- _Assignment_:
Taking only the lines of the data below from the line with "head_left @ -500" to the line with "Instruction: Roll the", ends included, write them out exactly and without pictures.

*** Opening of Dataset content ***

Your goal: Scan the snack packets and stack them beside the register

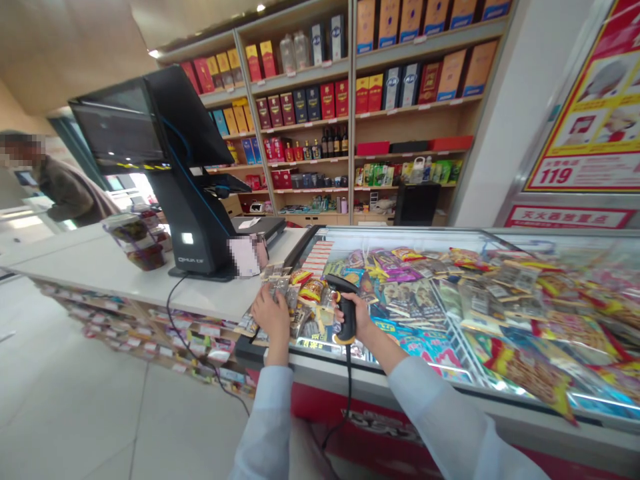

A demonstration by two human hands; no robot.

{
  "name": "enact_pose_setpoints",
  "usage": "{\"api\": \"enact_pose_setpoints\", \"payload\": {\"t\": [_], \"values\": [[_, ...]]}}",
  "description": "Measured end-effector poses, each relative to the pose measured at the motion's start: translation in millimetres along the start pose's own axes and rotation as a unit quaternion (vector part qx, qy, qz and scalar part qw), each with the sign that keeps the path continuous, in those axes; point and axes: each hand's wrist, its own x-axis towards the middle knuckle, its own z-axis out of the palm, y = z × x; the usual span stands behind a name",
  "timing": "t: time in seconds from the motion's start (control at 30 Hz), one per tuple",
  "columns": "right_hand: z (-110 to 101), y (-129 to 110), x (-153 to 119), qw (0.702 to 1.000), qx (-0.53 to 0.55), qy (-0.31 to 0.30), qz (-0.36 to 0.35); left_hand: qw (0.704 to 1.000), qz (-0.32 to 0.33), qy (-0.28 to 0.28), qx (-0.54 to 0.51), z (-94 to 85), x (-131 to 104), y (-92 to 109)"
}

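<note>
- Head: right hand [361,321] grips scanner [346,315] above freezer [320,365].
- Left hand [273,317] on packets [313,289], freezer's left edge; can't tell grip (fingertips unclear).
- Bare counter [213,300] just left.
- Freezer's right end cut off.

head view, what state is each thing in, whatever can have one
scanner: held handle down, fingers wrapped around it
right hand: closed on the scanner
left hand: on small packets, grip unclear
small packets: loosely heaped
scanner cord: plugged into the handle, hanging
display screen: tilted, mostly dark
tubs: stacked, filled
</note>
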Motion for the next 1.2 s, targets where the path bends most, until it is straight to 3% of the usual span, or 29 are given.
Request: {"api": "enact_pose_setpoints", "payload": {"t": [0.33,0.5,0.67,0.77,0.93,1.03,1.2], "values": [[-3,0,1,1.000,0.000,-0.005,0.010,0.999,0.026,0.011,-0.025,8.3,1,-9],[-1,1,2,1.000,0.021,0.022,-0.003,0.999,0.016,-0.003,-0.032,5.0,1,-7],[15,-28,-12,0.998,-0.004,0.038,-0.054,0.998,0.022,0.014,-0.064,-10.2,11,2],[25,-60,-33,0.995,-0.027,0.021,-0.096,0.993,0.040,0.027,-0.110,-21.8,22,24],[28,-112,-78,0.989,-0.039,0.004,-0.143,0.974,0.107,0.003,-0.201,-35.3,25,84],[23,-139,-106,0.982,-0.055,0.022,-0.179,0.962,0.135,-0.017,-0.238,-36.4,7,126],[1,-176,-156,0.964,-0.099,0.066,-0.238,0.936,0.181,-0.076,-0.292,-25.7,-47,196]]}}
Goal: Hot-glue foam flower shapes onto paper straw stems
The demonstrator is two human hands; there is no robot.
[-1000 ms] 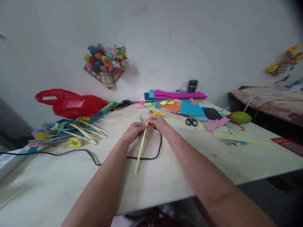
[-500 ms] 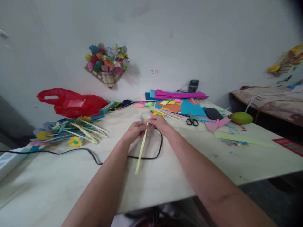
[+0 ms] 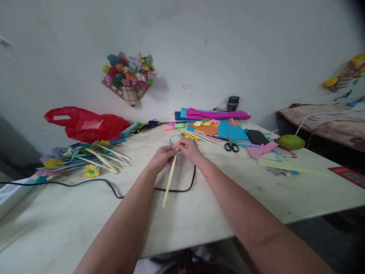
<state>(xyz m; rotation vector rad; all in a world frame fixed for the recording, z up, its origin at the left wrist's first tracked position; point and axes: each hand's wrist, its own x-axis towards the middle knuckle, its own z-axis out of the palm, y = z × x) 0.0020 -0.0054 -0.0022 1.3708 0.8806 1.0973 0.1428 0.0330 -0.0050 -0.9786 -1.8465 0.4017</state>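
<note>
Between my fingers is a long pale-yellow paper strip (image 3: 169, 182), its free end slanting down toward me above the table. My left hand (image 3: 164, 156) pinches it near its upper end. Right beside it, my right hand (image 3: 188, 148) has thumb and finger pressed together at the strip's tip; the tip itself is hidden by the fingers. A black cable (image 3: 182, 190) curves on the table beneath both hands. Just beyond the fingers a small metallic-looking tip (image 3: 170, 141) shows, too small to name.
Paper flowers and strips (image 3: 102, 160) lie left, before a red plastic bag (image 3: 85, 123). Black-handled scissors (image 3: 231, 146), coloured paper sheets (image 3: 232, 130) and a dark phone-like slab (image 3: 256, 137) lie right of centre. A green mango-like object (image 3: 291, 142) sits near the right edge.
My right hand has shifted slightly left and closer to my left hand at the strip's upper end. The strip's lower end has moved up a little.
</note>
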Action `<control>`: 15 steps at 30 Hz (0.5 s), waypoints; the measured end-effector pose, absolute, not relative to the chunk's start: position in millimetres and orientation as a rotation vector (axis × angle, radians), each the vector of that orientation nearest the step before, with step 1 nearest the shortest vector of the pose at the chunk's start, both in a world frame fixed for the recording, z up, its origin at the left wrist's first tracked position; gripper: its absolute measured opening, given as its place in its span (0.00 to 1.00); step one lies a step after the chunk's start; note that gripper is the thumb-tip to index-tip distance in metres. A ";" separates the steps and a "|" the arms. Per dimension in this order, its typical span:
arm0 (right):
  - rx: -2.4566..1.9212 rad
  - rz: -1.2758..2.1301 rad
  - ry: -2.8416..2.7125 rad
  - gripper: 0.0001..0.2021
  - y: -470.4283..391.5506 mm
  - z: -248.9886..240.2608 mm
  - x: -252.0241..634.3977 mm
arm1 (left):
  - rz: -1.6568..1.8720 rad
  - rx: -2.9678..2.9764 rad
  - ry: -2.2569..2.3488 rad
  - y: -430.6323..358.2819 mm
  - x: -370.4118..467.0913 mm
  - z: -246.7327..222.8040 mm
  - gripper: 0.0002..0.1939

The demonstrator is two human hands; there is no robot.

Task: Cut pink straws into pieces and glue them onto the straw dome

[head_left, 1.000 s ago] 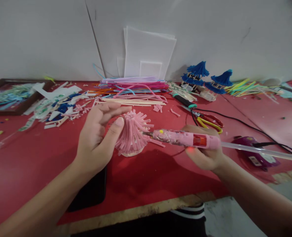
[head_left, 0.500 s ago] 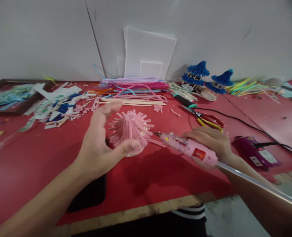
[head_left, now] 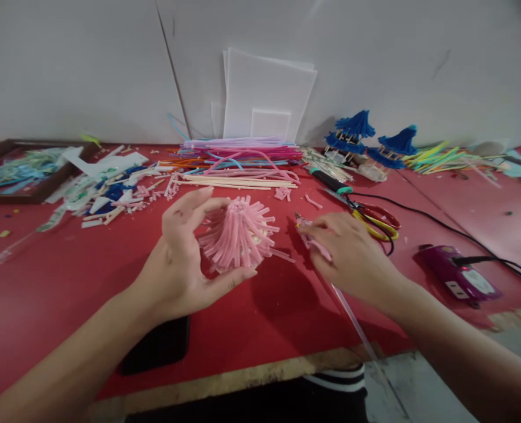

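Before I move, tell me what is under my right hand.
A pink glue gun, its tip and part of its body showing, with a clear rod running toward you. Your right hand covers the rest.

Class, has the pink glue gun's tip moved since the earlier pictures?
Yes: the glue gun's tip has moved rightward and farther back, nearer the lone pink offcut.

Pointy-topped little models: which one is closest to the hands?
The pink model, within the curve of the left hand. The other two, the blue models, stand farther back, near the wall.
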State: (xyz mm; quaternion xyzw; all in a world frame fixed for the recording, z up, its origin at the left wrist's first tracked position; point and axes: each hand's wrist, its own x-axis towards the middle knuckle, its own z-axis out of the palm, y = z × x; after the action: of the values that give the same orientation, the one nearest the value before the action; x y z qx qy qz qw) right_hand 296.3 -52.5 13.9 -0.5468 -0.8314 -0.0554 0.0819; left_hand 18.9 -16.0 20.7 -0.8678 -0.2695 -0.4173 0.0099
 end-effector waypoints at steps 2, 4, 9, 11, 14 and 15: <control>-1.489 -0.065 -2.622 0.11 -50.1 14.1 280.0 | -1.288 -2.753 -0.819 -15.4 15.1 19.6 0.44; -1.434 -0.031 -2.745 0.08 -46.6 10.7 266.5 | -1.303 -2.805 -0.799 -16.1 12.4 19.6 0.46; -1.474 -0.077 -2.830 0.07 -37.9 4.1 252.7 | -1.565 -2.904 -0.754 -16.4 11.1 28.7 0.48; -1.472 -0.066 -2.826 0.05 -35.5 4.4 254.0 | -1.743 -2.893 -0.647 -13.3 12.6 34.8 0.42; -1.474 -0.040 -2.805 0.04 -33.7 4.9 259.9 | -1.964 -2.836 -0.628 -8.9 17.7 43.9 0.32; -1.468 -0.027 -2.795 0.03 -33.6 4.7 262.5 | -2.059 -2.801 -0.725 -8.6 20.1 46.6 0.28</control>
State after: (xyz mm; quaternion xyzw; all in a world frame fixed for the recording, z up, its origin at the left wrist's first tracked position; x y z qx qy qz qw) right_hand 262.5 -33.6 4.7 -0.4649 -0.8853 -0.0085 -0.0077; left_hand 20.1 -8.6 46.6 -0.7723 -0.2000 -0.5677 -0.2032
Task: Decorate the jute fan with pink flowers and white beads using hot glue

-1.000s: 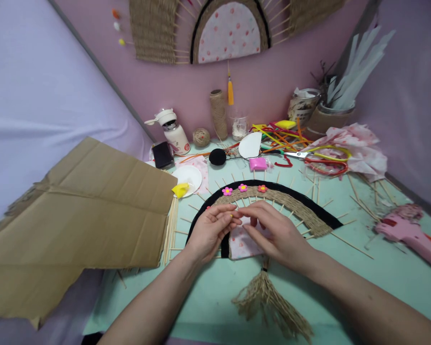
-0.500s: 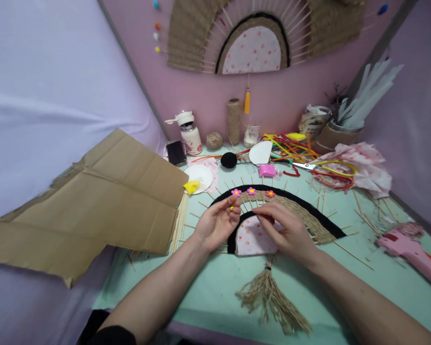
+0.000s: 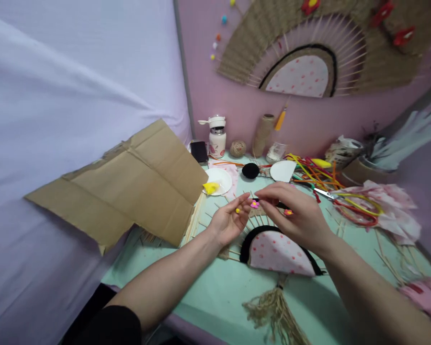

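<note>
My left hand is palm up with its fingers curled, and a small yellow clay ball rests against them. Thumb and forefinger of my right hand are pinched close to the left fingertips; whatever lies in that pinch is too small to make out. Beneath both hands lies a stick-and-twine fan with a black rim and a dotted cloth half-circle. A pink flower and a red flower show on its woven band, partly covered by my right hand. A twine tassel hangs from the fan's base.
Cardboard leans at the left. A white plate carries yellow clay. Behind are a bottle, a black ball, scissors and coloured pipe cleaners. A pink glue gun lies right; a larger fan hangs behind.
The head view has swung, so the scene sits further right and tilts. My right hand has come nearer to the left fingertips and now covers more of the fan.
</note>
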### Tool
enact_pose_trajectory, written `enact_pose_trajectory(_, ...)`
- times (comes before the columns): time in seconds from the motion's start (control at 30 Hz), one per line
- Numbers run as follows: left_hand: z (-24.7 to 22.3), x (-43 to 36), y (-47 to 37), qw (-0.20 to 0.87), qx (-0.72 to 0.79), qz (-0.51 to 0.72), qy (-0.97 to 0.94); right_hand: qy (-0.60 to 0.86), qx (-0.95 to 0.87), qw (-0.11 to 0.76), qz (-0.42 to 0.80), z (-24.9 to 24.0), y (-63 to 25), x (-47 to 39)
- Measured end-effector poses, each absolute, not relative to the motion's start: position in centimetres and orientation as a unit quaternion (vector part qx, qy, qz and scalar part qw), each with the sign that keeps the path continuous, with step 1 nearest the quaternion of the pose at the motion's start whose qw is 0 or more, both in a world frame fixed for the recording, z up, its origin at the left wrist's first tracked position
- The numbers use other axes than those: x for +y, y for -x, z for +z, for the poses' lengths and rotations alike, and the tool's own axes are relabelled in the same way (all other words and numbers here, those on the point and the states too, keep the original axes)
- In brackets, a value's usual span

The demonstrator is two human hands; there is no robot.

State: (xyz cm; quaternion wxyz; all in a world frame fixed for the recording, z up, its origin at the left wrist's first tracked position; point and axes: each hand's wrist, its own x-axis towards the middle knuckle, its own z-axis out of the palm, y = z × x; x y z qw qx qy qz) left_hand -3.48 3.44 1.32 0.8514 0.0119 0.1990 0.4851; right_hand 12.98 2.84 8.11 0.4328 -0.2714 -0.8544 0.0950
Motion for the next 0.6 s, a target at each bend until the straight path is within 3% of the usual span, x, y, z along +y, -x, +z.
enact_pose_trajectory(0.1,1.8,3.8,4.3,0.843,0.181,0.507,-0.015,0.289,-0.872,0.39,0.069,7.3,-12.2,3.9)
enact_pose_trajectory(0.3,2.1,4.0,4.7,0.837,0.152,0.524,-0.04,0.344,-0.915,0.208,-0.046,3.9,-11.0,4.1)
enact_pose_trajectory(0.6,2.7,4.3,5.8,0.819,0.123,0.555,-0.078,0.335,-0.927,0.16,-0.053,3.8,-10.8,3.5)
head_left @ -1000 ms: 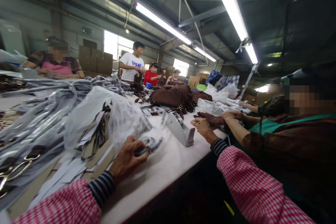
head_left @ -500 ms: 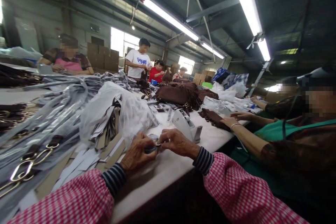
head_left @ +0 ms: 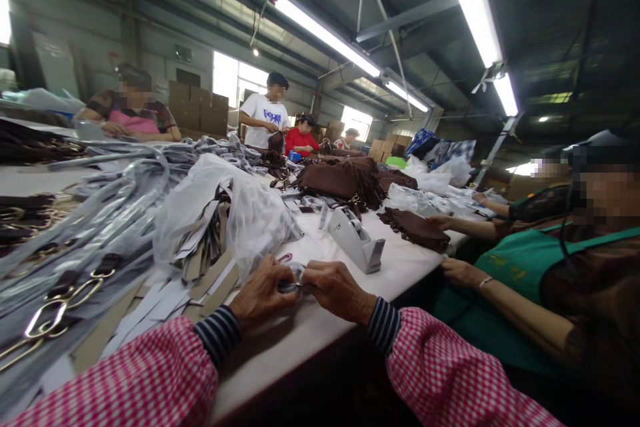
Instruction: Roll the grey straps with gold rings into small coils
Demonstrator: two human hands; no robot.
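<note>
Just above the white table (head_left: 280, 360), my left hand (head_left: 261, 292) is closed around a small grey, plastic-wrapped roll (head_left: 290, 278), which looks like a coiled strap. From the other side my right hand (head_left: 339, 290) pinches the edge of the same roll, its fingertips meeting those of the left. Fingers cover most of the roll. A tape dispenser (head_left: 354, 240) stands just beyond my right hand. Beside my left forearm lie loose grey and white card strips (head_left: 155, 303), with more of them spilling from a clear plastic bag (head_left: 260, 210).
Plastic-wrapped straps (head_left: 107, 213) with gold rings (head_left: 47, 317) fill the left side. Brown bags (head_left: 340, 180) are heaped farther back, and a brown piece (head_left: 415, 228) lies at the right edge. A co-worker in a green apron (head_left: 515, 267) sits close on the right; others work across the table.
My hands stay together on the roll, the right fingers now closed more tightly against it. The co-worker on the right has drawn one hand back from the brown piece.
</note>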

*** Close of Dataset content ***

- _Completed exercise_:
head_left @ -500 ms: 
head_left @ +0 ms: 
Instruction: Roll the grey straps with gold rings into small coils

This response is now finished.